Read the data and repeat all of it exactly.
=== Section Start ===
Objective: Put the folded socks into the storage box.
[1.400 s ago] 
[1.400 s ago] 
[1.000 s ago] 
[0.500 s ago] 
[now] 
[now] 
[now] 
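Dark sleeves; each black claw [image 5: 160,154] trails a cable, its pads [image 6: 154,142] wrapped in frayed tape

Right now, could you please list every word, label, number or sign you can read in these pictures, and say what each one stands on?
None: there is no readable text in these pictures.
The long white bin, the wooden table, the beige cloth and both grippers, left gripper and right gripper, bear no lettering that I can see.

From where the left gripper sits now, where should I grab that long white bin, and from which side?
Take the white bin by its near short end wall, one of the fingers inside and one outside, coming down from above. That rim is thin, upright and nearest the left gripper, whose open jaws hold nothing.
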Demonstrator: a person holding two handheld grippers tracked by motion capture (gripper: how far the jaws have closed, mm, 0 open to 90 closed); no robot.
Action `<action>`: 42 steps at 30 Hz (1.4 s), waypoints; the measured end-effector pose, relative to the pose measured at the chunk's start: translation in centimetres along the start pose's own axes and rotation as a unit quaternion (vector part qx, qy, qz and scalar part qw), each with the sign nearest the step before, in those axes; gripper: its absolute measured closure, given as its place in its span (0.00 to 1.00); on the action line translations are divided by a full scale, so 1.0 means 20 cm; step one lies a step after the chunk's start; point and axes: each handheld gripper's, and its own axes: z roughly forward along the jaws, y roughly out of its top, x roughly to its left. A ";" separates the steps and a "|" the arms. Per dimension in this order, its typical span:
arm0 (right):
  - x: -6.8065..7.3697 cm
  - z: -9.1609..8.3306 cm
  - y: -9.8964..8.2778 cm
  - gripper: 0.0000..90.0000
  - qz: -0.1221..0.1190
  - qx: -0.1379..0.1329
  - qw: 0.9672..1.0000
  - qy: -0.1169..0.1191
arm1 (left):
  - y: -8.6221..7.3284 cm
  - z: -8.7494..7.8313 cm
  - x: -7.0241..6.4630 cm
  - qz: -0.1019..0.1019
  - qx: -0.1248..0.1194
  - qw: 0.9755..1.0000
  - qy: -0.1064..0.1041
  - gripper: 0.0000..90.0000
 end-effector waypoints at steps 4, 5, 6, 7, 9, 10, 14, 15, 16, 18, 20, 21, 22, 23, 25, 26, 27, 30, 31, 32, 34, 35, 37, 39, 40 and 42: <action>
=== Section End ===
▸ **Result below**:
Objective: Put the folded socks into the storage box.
[1.400 s ago] 
[1.400 s ago] 
[1.000 s ago] 
[0.500 s ago] 
[now] 
[now] 
[now] 
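Dark sleeves; each black claw [image 5: 160,154] trails a cable, its pads [image 6: 154,142] wrapped in frayed tape

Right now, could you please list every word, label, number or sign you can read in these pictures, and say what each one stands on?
None: there is no readable text in these pictures.
The long white bin, the wooden table, the beige cloth and both grippers, left gripper and right gripper, bear no lettering that I can see.

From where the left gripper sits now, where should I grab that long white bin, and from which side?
Take the white bin by its near short end wall, one of the fingers inside and one outside, coming down from above. That rim is thin, upright and nearest the left gripper, whose open jaws hold nothing.
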Demonstrator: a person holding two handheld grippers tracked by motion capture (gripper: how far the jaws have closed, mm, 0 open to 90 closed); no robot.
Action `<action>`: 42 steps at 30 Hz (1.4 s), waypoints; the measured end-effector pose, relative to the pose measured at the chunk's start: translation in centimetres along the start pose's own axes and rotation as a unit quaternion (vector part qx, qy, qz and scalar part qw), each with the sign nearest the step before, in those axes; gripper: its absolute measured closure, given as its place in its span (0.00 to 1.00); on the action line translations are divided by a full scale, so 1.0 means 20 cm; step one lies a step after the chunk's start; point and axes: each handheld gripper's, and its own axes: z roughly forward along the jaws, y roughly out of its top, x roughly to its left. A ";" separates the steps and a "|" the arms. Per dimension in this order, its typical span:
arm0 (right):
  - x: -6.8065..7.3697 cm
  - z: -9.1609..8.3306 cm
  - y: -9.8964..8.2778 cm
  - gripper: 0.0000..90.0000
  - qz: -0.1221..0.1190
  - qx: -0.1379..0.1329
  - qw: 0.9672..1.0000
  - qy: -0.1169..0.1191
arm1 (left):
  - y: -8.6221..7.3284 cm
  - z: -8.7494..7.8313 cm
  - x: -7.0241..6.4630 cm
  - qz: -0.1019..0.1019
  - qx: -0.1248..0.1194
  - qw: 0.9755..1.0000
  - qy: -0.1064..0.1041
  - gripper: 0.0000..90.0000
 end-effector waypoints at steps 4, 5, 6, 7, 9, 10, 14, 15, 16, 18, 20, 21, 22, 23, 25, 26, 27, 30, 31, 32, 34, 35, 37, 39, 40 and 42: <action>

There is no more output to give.